New Study: 2014 Graduating Class Faces Extremely Tough Job Market

In June 2009, the U.S. economy stopped its downward slide and began expanding, effectively ending the “Great Recession.” But with meager expansion of the U.S. economy over the past five years, young people and recent college graduates looking to enter the workforce are increasingly disadvantaged.

These were among the issues raised in a recent paper by the Economic Policy Institute, which sought to measure the disproportionately disadvantaged situation recent college graduates are in due to the economic downturn. Importantly, the study notes there is nothing specifically linked to the Great Recession that puts young people at a disproportionately high disadvantage in today’s job market. Rather, the study explains, young people always suffer special difficulty during periods of economic downturn. The “Great Recession” happens to have had an extremely harsh effect on the young because of its length and the anemic economic recovery in the aftermath.

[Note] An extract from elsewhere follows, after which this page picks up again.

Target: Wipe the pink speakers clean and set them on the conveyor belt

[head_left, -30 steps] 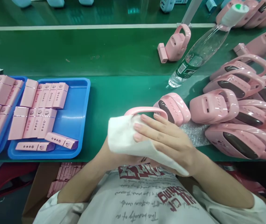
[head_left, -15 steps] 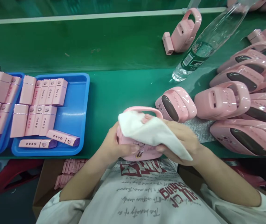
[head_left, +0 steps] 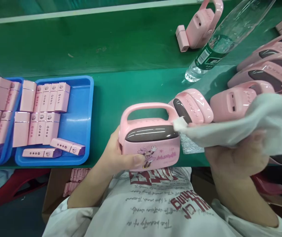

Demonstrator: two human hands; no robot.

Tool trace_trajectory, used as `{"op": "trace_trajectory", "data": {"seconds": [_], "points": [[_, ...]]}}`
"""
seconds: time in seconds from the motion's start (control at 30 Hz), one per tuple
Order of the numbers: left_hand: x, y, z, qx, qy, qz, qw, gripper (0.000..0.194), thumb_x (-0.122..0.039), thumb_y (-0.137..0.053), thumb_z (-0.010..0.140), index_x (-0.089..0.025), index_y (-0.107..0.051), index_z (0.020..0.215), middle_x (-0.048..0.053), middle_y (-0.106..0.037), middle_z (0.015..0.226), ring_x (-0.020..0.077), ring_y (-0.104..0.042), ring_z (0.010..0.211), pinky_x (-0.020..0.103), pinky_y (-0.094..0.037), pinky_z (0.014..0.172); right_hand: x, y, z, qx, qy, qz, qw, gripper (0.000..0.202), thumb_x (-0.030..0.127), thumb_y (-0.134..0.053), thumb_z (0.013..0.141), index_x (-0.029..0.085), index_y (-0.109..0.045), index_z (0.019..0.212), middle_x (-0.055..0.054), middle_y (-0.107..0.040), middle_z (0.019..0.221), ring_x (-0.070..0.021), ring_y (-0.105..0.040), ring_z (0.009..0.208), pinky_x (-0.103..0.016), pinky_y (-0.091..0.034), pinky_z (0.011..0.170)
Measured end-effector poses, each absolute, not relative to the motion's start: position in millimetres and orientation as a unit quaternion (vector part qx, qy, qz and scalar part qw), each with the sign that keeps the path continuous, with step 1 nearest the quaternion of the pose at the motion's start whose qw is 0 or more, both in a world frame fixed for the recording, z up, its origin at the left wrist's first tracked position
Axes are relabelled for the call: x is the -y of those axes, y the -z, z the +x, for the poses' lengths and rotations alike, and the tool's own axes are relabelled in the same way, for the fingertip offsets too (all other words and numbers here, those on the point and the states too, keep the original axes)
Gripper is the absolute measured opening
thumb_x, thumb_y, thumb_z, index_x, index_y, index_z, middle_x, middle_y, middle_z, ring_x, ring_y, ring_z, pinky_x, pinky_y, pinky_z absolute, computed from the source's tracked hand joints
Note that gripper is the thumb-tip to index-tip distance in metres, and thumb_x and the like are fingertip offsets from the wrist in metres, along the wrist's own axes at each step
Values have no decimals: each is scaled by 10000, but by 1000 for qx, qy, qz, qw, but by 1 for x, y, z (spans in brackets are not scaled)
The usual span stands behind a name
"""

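My left hand [head_left: 117, 156] is closed round the left end of a pink portable speaker [head_left: 153, 144], thumb across its front. The speaker is upright at the table's front edge, its handle on top, with a dark glossy window and a cartoon mouse print facing me. To the right, my right hand [head_left: 239, 158] grips a white cloth [head_left: 239, 125], raised and apart from the speaker. One cloth corner hangs near the speaker's upper right end. Behind the cloth stand another pink speaker [head_left: 192, 107] and one showing a slotted end [head_left: 232, 103].
Pink stick-shaped devices [head_left: 41, 128] fill part of a blue tray [head_left: 89, 115] on the left, beside a second tray. A tilted plastic bottle [head_left: 209, 56] stands behind. More pink speakers [head_left: 271, 77] crowd the right. An open carton [head_left: 48, 197] sits below the table edge.
The cloth has come off the speaker and moved right with my right hand, uncovering the speaker's front. My left hand still holds the speaker. The view has shifted slightly.
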State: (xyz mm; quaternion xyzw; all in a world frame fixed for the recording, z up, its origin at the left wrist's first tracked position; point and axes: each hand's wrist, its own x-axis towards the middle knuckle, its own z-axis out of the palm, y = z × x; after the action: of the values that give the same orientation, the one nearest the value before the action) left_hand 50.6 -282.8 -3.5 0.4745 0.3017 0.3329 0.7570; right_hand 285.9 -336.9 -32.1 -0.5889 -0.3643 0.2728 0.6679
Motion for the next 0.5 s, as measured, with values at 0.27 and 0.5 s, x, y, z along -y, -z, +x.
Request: {"op": "trace_trajectory", "data": {"seconds": [0.27,0.5], "points": [[289,-3,55,-345,-360,450,741,670,-312,-839,638,-227,-610,1263,91,-696,1182,352,-617,1177,424,-578,929,327,27,278,185,-216,-559,779,152,323,-630,877,265,-754,811,43,-762,867,-219,-728,1017,-323,-645,839],[289,-5,58,-323,-339,437,768,619,-311,-821,670,-235,-609,1247,91,-666,1247,341,-606,1197,442,-558,966,351,52,256,257,-305,-544,739,224,196,-714,820,292,-754,1019,31,-744,1134,-190,-739,982,-272,-643,812]]}}
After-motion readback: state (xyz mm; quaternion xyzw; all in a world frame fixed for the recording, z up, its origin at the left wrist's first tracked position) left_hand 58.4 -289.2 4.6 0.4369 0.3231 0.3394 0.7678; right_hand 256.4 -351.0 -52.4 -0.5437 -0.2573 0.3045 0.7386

The study reads: “Unemployment of young graduates is extremely high today not because of something unique about the Great Recession and its aftermath that has affected young people in particular. Rather, it is high because young workers always experience disproportionate increases in unemployment during periods of labor market weakness—and the Great Recession and its aftermath is the longest, most severe period of economic weakness in more than seven decades.”

Furthermore, the number of unemployed and underemployed young people has decreased since the recession ended, but has not returned to pre-recession levels. “For young college graduates, the unemployment rate is currently 8.5 percent (compared with 5.5 percent in 2007), and the underemployment rate is 16.8 percent (compared with 9.6 percent in 2007),” the study notes. These numbers for high school graduates further increase: “For young high school graduates, the unemployment rate is 22.9 percent (compared with 15.9 percent in 2007), and the underemployment rate is 41.5 percent (compared with 26.8 percent in 2007).”